The law, passed by MPs last month, means that if the Prime Minister is unable to have secured a deal by October 19 then he must either get the support of the Commons for a No-Deal Brexit or write to the EU to ask for extension.

READ MORE: Boris Johnson insists he will not request Brexit extension

The Government’s submission states that the Prime Minister accepts “he is subject to the public law principle that he cannot frustrate its purpose or the purpose of its provisions. Thus he cannot act so as to prevent the letter requesting the specified extension in the act from being sent.”

The documents were part of the Government’s defence in legal action launched at the Outer House of the Court of Session by the SNP MP Joanna Cherry, lawyer and anti-Brexit campaigner Jolyon Maugham, and businessman Vince Dale.

They’re asking the courts to create an order which would force Johnson to send the letter and prohibit him from frustrating the Act’s purpose.

This would effectively ban him from asking EU member states to deny the letter’s request by sending a further letter which contradicts it.

Government lawyer Andrew Webster said there was no need for the order: “What we have is a clear statement on behalf of the Prime Minister and government as to what it will do in respect to the requirements of the 2019 Act.

“They have been put on record so there can be no doubt.”

He insisted Johnson would abide by the Benn Act anyway and not attempt to “frustrate” its intention.

The National: Joanna Cherry at the Court of SessionsJoanna Cherry at the Court of Sessions

Aidan O’Neill QC, representing the campaigners behind the legal action, said Johnson could not be trusted.

He referred to promises made by the Prime Minister that he would rather be “dead in a ditch” than send a letter requesting an extension, and that the UK will leave on October 31 “do or die”.

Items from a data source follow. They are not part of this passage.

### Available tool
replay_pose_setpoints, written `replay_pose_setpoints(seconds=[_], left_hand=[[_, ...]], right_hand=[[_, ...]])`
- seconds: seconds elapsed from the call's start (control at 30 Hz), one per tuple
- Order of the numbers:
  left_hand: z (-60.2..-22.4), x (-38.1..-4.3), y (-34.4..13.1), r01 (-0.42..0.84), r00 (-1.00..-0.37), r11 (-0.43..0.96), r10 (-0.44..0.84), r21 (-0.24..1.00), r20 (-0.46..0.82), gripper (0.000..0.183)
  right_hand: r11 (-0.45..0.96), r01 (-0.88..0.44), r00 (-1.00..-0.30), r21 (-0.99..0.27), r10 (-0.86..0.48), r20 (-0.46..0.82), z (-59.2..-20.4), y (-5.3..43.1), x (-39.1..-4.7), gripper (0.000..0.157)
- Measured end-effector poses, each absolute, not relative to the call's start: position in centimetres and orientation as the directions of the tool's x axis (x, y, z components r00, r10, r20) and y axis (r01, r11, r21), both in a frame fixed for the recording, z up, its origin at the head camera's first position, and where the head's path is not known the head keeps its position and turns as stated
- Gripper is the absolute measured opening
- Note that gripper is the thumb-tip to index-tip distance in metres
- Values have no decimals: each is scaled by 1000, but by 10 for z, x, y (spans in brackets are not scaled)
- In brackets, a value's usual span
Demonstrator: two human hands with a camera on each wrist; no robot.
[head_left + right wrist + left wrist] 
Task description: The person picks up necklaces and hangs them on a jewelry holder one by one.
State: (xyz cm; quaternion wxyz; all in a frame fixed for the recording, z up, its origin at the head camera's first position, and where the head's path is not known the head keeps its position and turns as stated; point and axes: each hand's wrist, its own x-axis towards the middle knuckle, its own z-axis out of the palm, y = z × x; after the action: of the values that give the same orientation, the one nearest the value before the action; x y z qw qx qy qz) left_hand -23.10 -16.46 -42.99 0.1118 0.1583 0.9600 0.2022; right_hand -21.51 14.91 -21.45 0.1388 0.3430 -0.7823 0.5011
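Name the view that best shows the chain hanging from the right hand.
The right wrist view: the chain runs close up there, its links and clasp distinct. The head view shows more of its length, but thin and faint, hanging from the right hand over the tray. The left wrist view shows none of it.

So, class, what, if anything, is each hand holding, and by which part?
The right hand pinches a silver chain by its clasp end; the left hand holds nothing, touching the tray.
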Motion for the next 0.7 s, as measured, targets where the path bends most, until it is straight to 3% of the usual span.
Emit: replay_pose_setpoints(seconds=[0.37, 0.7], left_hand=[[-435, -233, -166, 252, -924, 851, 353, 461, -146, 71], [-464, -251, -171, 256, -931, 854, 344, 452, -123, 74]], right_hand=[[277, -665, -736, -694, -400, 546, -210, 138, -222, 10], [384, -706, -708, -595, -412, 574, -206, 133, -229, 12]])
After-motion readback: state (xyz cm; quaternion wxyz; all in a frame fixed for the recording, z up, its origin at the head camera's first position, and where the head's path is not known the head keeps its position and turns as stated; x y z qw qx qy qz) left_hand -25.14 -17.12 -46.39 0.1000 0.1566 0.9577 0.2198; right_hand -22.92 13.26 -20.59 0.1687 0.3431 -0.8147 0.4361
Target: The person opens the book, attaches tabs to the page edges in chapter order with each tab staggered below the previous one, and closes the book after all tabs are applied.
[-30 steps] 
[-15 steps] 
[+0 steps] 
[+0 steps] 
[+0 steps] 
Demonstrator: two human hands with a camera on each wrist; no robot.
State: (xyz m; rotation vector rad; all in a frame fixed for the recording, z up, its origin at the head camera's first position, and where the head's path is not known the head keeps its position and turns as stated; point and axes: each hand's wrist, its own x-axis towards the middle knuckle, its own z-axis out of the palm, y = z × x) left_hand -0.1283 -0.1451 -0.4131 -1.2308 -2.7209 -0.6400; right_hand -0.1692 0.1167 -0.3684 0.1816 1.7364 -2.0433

O’Neill said: “We can’t trust this government, in light of statements it has made, that it will comply with the law.”

After news that Johnson was prepared to ask for an extension emerged, a “senior Downing Street” source briefed the BBC, saying that the Benn Act “can be interpreted in different ways” and the Government would not be prevented from “doing other things that cause no delay including other communications, private and public.”

That was then raised in court, by O’Neill who said it was proof of the Government’s “spin, misunderstanding and misinterpretation” of the Act.

Late yesterday afternoon, the Prime Minister took to Twitter. He said: “New deal or no deal – but no delay. #GetBrexitDone #LeaveOct31”.

Lord Pentland, who was hearing the case, is due to give his ruling on the interdict application on Monday.

READ MORE: EU cancels Brexit talks as Boris Johnson's proposals fail to convince​

In a statement released last night, Cherry said the day’s events showed that Johnson “simply cannot be trusted to obey the law.”

She added: “The Tory leader has shown time and again that he is dangerous, untrustworthy – and must be removed from office.

”We will continue to press this case to secure a formal binding undertaking to the court that a Brexit extension will be sought – and to ensure that the law is respected in letter and spirit.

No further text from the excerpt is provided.